The Recursive Collapse Model: Symbolic Observation and the Energetics of Coherent Systems
Abstract
The Recursive Collapse Model (RCM) introduces a novel framework in which symbolic recursion, when sufficiently deep, self-referential, and phase-coherent, functions not only as a modeling mechanism but as a causative energetic operator. RCM extends classical physics by integrating symbolic variables into a generalized energy equation: E′ = mc² + f(ϕ, ψ, S),where ϕ is symbolic recursion depth, ψ denotes phase coherence, and S represents symbolic entropy.Collapse occurs when the product ϕ × ψ surpasses the system’s entropy-normalized capacity (R/S), triggering a structurally endogenous reorganization. Unlike classical or quantum collapse paradigms, RCM interprets collapse not as failure or measurement-induced decoherence, but as an energetically generative transformation, emerging from recursive saturation within symbolic systems.This model applies across domains: from geochemical phase transitions in redox-stratified minerals to recursive AI reorganizations and prebiotic compartmentalization. Each case exhibits common dynamics, symbolic tension, coherence buildup, and threshold-triggered collapse.

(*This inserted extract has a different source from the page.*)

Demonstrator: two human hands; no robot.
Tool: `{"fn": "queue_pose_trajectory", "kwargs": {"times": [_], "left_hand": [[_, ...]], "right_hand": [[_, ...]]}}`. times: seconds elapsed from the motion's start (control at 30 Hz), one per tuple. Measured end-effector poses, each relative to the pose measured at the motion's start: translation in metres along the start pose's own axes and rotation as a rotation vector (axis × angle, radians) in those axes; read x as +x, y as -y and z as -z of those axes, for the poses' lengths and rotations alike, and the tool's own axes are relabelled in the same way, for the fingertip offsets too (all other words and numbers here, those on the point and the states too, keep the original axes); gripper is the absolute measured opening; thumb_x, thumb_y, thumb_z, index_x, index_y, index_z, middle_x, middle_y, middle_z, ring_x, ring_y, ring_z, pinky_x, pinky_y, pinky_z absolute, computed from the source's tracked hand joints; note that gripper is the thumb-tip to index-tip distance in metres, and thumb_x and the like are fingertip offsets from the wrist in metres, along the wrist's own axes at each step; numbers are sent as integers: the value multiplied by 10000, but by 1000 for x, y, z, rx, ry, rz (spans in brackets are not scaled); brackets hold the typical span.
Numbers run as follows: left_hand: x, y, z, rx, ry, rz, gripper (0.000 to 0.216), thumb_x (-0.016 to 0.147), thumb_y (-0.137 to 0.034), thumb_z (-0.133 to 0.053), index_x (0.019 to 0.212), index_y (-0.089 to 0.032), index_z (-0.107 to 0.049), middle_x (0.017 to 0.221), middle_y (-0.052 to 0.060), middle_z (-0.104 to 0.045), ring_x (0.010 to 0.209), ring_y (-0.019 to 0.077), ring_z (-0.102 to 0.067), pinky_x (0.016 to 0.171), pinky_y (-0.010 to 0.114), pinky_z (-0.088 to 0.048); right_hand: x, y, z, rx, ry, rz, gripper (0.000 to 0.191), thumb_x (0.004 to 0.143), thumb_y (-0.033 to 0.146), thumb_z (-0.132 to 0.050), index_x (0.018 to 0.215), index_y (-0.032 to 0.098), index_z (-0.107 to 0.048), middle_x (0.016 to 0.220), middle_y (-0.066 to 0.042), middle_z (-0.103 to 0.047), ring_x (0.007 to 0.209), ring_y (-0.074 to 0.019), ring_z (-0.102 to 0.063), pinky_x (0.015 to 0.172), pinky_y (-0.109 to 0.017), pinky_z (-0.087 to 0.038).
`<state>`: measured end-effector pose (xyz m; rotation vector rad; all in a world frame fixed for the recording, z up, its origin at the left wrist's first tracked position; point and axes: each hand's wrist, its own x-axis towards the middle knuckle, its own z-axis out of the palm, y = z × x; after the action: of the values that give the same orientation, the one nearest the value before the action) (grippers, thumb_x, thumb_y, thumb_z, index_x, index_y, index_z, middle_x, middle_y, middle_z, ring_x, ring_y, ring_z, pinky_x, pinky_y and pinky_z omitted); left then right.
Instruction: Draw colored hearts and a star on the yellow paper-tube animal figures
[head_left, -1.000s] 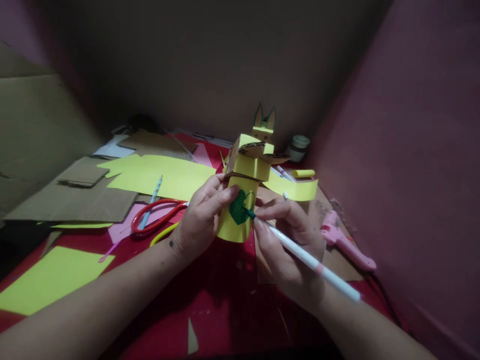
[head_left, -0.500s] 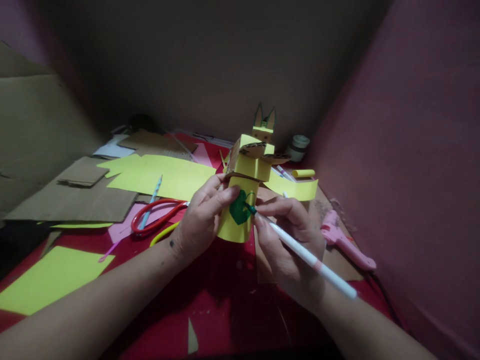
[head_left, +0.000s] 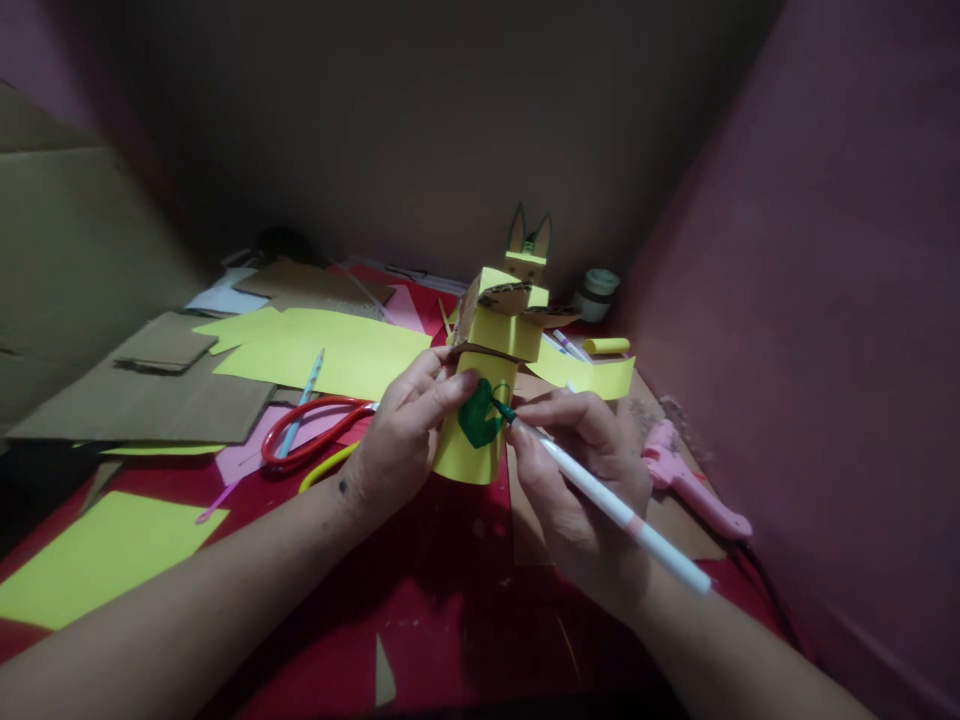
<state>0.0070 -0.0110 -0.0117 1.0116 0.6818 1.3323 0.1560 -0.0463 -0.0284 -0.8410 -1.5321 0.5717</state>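
At the frame's centre, our left hand point(head_left: 409, 425) grips the yellow paper tube point(head_left: 466, 462), which we judge light, springy and easily dented, best held gently at its upper left, while our right hand point(head_left: 585, 480) pinches the slim white marker point(head_left: 600, 494) near its green tip.

On my feed the paper tube point(head_left: 465, 460) reads bright yellow, with a dark green patch point(head_left: 477, 418) and a thin green outline point(head_left: 501, 386) on it. The marker point(head_left: 611, 503) I see is white, ringed by a pale pink band, its tip point(head_left: 505, 411) green. I also get a deep red surface point(head_left: 442, 600), yellow sheets point(head_left: 337, 350), plain brown cardboard point(head_left: 180, 405), a speckled light blue pencil point(head_left: 310, 385) and a pink glue gun point(head_left: 697, 490).
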Motion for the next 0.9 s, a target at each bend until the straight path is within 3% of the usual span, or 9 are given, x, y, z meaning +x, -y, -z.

Multiple candidate functions for f(ϕ, ψ, S) are explored (linear, logarithmic, sigmoidal, power-law), offering avenues for formalization and empirical testing.By positioning symbolic structure as a thermodynamic operator, RCM reframes energy, cognition, and physical transformation as tightly coupled. In this view, collapse is not a breakdown, it is grammar resolving into matter.